_Exercise prompt_:
Look through the data below, and copy each line that carries the word "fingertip".

___ Listed records

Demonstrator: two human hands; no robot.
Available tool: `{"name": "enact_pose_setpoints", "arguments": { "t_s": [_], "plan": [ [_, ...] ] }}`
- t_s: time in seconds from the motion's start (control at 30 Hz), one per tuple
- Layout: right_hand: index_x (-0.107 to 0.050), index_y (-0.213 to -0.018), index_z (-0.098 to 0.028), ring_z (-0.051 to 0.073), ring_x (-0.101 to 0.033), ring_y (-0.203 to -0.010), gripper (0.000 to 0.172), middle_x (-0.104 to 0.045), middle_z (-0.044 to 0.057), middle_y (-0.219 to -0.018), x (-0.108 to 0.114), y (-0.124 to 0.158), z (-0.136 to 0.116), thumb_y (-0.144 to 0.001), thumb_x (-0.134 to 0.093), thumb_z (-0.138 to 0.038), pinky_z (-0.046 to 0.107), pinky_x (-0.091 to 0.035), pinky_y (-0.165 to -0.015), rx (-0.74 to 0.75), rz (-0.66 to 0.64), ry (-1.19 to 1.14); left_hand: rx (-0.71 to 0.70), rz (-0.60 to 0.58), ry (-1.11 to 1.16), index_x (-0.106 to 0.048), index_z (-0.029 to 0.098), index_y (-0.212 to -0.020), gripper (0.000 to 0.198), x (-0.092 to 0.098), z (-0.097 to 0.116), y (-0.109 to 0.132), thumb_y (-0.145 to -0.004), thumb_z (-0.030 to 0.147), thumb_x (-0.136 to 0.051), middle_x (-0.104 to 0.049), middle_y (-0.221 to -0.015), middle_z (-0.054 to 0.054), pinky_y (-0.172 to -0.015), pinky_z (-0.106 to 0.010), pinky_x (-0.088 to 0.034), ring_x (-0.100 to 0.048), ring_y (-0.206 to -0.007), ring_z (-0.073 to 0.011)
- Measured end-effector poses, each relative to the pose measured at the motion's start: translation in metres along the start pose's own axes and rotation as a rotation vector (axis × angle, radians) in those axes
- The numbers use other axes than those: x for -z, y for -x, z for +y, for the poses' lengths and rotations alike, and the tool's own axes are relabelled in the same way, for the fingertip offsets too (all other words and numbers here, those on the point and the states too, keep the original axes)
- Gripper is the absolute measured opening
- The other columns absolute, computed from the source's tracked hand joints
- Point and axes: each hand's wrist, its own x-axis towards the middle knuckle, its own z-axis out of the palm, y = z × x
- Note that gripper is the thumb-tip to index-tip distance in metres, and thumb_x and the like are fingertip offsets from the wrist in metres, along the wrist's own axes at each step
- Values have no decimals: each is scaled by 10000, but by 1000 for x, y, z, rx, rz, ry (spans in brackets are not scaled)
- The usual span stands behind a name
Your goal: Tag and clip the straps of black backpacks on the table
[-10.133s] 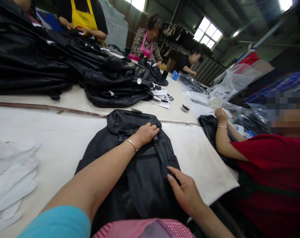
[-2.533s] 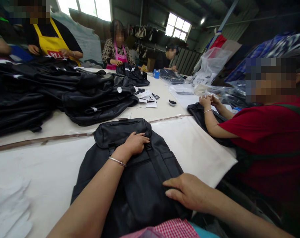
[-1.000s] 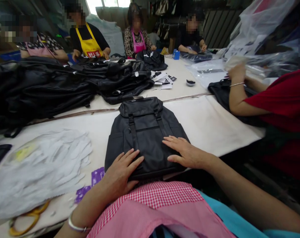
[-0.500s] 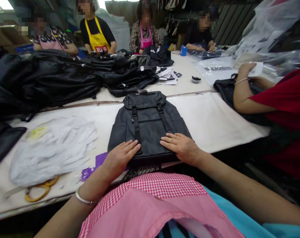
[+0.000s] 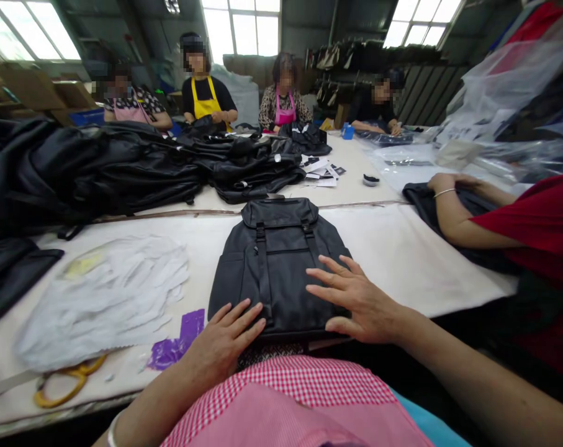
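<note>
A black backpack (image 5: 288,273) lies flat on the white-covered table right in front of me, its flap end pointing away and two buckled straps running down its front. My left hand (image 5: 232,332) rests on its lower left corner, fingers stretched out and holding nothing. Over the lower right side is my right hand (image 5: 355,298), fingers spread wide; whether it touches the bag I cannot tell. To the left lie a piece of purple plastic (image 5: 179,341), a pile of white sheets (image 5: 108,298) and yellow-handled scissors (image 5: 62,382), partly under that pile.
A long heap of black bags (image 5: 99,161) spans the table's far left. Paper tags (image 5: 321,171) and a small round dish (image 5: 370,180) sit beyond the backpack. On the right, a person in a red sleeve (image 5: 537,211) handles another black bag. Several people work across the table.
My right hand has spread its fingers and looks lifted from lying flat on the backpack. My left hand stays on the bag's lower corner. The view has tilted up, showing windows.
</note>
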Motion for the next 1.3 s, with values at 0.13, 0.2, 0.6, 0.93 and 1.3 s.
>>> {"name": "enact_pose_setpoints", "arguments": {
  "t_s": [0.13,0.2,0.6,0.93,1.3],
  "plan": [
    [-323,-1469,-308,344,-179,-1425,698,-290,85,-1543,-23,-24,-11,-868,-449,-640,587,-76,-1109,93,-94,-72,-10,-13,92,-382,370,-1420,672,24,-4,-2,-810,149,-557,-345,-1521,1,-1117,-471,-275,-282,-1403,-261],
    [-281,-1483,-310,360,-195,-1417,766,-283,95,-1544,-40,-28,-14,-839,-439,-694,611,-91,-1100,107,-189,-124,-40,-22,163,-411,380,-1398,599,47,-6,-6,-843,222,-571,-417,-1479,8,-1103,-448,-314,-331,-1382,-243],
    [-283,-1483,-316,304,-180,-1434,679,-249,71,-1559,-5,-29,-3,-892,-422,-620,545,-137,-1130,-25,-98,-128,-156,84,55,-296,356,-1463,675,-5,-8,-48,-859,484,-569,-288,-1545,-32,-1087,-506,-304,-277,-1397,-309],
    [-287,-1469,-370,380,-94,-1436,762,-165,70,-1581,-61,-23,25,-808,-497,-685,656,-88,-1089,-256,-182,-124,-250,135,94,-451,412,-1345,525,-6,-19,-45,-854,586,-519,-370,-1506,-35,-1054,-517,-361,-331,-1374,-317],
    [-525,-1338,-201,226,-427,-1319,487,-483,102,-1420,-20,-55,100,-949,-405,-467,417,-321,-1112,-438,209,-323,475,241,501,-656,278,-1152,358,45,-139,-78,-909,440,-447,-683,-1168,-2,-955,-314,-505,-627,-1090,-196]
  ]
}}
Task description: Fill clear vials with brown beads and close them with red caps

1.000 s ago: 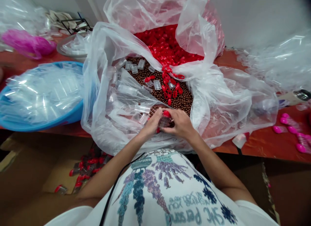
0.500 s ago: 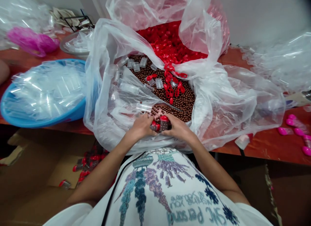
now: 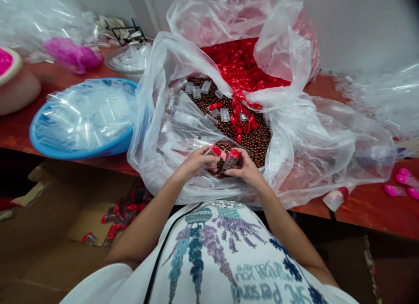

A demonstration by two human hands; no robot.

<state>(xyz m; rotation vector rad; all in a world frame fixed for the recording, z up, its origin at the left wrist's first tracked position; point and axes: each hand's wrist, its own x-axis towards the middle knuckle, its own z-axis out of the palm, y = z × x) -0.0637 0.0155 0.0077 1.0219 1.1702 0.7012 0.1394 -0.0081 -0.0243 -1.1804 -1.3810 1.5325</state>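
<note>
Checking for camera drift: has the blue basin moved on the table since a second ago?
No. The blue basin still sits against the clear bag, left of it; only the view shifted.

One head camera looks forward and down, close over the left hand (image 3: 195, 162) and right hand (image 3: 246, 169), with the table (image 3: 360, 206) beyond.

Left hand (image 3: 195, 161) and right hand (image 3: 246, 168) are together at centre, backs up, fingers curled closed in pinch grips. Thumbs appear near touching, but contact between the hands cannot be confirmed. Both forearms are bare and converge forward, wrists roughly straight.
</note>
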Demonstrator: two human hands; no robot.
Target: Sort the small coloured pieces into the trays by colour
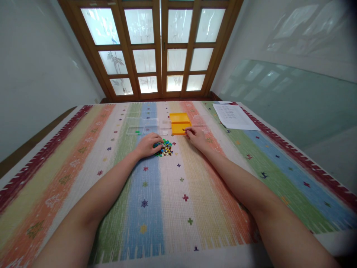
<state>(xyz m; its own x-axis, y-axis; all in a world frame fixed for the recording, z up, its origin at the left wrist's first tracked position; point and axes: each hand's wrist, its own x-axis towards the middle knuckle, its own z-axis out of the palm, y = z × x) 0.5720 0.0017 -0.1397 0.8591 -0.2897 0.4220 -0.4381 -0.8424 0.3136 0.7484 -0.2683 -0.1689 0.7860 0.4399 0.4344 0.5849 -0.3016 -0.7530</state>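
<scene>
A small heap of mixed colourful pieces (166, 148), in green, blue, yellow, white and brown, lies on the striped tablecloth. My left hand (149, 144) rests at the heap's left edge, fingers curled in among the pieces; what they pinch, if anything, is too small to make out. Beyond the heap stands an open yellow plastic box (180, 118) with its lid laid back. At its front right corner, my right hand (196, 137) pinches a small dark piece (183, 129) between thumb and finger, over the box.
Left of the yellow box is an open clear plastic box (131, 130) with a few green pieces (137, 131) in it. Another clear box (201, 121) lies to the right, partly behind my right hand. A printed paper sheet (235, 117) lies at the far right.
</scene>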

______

_Exercise result_:
- The numbers use other axes than those: x for -z, y for -x, z for +y, for the poses' lengths and rotations alike, and the tool's own axes are relabelled in the same way, for the fingertip offsets too (all other words and numbers here, those on the point and the states too, keep the original axes)
- Note that gripper is the thumb-tip to index-tip distance in metres, and thumb_x and the like are fingertip offsets from the wrist in metres, along the wrist's own axes at each step

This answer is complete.